**ASSIGNED TASK:**
Line by line, transcribe the listing below without omission.

**DATA SHOWN:**
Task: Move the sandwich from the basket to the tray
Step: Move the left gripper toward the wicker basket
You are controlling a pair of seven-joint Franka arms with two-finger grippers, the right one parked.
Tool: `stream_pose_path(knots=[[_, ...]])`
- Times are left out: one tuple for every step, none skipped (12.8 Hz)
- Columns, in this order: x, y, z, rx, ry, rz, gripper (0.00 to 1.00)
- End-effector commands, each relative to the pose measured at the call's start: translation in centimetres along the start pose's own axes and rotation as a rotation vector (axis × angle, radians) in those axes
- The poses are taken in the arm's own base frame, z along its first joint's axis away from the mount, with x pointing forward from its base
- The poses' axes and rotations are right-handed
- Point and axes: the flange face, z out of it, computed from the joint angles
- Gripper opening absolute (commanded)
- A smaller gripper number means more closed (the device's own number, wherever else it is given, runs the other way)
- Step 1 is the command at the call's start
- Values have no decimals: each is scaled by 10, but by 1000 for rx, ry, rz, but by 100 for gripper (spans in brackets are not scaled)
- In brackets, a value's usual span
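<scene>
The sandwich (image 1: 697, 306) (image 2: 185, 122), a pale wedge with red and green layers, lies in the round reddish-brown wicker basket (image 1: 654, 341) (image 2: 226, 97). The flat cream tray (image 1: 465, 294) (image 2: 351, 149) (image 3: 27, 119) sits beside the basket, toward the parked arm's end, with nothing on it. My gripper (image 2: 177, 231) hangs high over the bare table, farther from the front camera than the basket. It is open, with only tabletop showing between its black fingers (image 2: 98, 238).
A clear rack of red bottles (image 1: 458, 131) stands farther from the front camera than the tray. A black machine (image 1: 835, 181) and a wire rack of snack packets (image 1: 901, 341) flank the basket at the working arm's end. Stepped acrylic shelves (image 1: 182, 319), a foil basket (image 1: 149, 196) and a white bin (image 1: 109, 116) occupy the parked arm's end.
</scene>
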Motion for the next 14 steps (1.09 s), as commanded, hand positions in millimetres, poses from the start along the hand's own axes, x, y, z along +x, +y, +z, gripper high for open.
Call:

**RESULT BELOW:**
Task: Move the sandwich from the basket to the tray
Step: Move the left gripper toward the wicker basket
You are controlling a pair of seven-joint Franka arms with two-finger grippers, the right one parked.
Tool: `stream_pose_path(knots=[[_, ...]])`
- Times are left out: one tuple for every step, none skipped (12.8 Hz)
- Columns, in this order: x, y, z, rx, ry, rz, gripper (0.00 to 1.00)
- End-effector commands, each relative to the pose measured at the call's start: translation in centimetres along the start pose's own axes and rotation as a rotation vector (axis × angle, radians) in those axes
- The poses are taken in the arm's own base frame, z along its first joint's axis away from the mount, with x pointing forward from its base
- The poses' axes and rotations are right-handed
- Point and axes: the flange face, z out of it, computed from the joint angles
- Gripper opening absolute (commanded)
- A smaller gripper number means more closed (the device's own number, wherever else it is given, runs the other way)
- Step 1 is the command at the call's start
- Values have no decimals: each is scaled by 10, but by 1000 for rx, ry, rz, but by 100 for gripper (spans in brackets are not scaled)
- In brackets, a value's usual span
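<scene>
The sandwich (image 1: 697, 306) (image 2: 185, 122), a pale wedge with red and green layers, lies in the round reddish-brown wicker basket (image 1: 654, 341) (image 2: 226, 97). The flat cream tray (image 1: 465, 294) (image 2: 351, 149) (image 3: 27, 119) sits beside the basket, toward the parked arm's end, with nothing on it. My gripper (image 2: 177, 231) hangs high over the bare table, farther from the front camera than the basket. It is open, with only tabletop showing between its black fingers (image 2: 98, 238).
A clear rack of red bottles (image 1: 458, 131) stands farther from the front camera than the tray. A black machine (image 1: 835, 181) and a wire rack of snack packets (image 1: 901, 341) flank the basket at the working arm's end. Stepped acrylic shelves (image 1: 182, 319), a foil basket (image 1: 149, 196) and a white bin (image 1: 109, 116) occupy the parked arm's end.
</scene>
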Motion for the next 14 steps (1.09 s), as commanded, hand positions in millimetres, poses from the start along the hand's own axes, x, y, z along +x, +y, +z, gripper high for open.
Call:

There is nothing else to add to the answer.